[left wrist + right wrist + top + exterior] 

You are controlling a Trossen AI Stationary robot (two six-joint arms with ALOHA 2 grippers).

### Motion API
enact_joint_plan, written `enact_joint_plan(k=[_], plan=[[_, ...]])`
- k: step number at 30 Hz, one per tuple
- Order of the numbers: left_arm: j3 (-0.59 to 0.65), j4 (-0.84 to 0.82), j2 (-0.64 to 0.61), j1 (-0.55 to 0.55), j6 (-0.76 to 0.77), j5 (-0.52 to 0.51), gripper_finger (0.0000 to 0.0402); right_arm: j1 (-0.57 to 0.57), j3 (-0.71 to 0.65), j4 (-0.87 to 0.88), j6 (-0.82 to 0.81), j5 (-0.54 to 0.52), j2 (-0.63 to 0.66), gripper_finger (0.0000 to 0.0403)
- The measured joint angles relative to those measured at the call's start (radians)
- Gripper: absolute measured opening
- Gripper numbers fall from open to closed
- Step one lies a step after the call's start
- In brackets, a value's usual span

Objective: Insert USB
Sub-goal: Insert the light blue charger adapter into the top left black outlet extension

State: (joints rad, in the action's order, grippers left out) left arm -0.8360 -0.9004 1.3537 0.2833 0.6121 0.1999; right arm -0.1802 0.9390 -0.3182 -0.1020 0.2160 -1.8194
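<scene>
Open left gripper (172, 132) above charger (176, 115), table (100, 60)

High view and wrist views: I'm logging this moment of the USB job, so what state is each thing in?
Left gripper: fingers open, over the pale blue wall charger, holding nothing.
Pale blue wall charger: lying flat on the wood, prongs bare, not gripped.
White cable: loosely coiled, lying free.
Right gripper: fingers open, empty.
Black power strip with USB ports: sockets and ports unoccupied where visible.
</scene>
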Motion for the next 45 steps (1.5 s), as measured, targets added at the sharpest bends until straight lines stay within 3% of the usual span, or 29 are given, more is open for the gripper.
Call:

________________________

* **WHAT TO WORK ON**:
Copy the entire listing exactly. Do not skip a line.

* **EXERCISE OUTPUT**:
[left wrist + right wrist + top + exterior] 

You are controlling a Trossen AI Stationary robot (two six-joint arms with ALOHA 2 grippers).

### Motion API
enact_joint_plan, written `enact_joint_plan(k=[_], plan=[[_, ...]])`
- k: step number at 30 Hz, one per tuple
- Order of the numbers: left_arm: j3 (-0.59 to 0.65), j4 (-0.84 to 0.82), j2 (-0.64 to 0.61), j1 (-0.55 to 0.55), j6 (-0.76 to 0.77), j5 (-0.52 to 0.51), gripper_finger (0.0000 to 0.0402); right_arm: j1 (-0.57 to 0.57), j3 (-0.71 to 0.65), j4 (-0.87 to 0.88), j6 (-0.82 to 0.81), j5 (-0.54 to 0.52), j2 (-0.63 to 0.66), gripper_finger (0.0000 to 0.0403)
- The measured joint angles relative to those measured at the call's start (radians)
- Gripper: absolute measured opening
- Gripper numbers fall from open to closed
- Step one lies a step after the call's start
- In brackets, a value's usual span

Objective: Insert USB
Sub-goal: Insert the light blue charger adapter into the top left black outlet extension

State: (joints rad, in the action's order, grippers left out) left arm -0.8360 -0.9004 1.3537 0.2833 0.6121 0.1999; right arm -0.1802 0.9390 -0.3182 -0.1020 0.2160 -1.8194
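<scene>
Open left gripper (172, 132) above charger (176, 115), table (100, 60)

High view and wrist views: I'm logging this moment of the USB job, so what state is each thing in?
Left gripper: fingers open, over the pale blue wall charger, holding nothing.
Pale blue wall charger: lying flat on the wood, prongs bare, not gripped.
White cable: loosely coiled, lying free.
Right gripper: fingers open, empty.
Black power strip with USB ports: sockets and ports unoccupied where visible.
</scene>
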Motion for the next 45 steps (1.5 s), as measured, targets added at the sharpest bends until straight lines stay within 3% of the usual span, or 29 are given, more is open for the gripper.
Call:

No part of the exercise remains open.